A note on grade level:
My oldest is a first grader, so I took care of most of the mechanics and lead most of the discussion and ideas. I think a 4th or 5th grader might be able to do most of these steps independently, although actually recognizing some of the codes for what they are may take adult assistance.

Here's what we did

1. Created a timeline of the birthday party, graphing which guests were present at which events. Both older kids helped here. We even got in a little clock-reading practice.

2. Solved a tic-tac-toe code, mirror writing, backwards writing, and some simple scrambles without pen and paper

3. Used pen and paper to solve letter substitution codes.  I had my first grader take dictation on some of these. I think with a little more time I could have taught him the process of actually deciphering some of the simpler codes, but we had both some time constraints and a lot of chaos from an impatient 3 year old in the room.

4. Identified Hieroglyphics and Morse Code puzzles which we will probably work on later.

5. Fingered our suspect and then used our guess as the key for a "shift" or "Caesar" cipher on the last page, which, when solved told us exactly how the crime was perpetrated.
This last cipher was a really long one, and I got tired of it less than half way through. A quick Google led me to this Caesar Cipher Solver. (No fair using it without figuring out the key first - but it Could do it for you!)

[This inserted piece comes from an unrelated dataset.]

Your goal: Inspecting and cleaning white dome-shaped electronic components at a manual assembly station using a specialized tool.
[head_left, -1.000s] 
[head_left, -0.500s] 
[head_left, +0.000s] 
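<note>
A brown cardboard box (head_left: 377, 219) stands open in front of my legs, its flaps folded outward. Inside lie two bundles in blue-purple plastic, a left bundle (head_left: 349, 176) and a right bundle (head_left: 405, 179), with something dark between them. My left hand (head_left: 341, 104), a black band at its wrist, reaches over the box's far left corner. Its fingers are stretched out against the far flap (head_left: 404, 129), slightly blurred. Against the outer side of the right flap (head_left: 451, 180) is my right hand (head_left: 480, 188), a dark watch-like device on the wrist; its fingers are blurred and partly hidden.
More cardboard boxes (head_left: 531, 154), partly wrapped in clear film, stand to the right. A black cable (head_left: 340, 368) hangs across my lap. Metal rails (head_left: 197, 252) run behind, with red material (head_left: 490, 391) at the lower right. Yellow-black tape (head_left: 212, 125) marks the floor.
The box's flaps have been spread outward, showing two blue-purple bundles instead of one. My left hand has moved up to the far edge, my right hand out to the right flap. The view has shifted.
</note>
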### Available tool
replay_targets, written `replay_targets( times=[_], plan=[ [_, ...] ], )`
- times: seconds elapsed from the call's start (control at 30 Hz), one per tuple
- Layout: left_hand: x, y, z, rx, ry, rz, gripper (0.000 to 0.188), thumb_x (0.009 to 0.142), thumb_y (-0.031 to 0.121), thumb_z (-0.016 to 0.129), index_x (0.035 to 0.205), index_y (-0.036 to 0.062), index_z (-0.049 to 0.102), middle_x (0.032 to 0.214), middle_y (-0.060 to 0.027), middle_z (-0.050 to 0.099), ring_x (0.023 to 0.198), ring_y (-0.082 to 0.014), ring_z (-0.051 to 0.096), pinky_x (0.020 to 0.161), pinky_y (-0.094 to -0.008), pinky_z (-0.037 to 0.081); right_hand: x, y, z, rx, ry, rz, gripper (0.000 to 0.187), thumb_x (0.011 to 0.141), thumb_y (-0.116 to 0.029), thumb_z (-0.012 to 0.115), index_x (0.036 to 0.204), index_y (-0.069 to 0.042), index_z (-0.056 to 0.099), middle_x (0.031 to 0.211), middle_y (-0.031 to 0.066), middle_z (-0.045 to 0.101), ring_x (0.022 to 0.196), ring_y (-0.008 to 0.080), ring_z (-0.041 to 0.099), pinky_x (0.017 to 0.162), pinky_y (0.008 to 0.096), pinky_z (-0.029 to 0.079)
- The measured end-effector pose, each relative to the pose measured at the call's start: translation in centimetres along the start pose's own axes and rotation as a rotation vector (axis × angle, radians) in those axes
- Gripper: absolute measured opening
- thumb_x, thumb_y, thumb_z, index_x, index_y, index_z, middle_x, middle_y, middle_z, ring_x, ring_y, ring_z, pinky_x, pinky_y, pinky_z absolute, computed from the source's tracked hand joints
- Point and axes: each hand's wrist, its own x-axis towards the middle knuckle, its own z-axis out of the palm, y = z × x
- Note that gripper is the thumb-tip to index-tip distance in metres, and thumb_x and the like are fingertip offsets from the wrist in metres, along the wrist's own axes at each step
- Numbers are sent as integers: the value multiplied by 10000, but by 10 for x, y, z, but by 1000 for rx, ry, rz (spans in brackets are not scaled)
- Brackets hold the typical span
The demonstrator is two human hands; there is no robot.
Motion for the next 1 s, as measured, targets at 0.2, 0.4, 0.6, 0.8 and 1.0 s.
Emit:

Now, did it take all of that work just to get the answer? Well... I don't want to give anything away, but it was my pre-reading 5 year old who found one of the critical clues. My first grader also spotted one of the cipher keys we needed for another clue.

All in all we spent about two hours, maybe a bit more on the project, including reading through the text a couple of times on different days.
My oldest stayed reasonably engaged (at least until we got to the long, boring decipher at the end!), but my kindergartner was done after 30 or 40 minutes.
Again, an older elementary kid could probably figure out some of the simpler codes, and a motivated middle schooler could probably get through most of them.

Thankfully, Base also includes a detailed description of every code and clue in a sealed section at the back of the book. If you get stumped or just want to know what he was thinking on a particular page, you can always refer here!

I hope to use this experience as a jumping off point for some more code / cipher projects. They're not only fun, but I'm guessing I can sneak in quite a bit more writing practice than he's usually willing to do without a fight!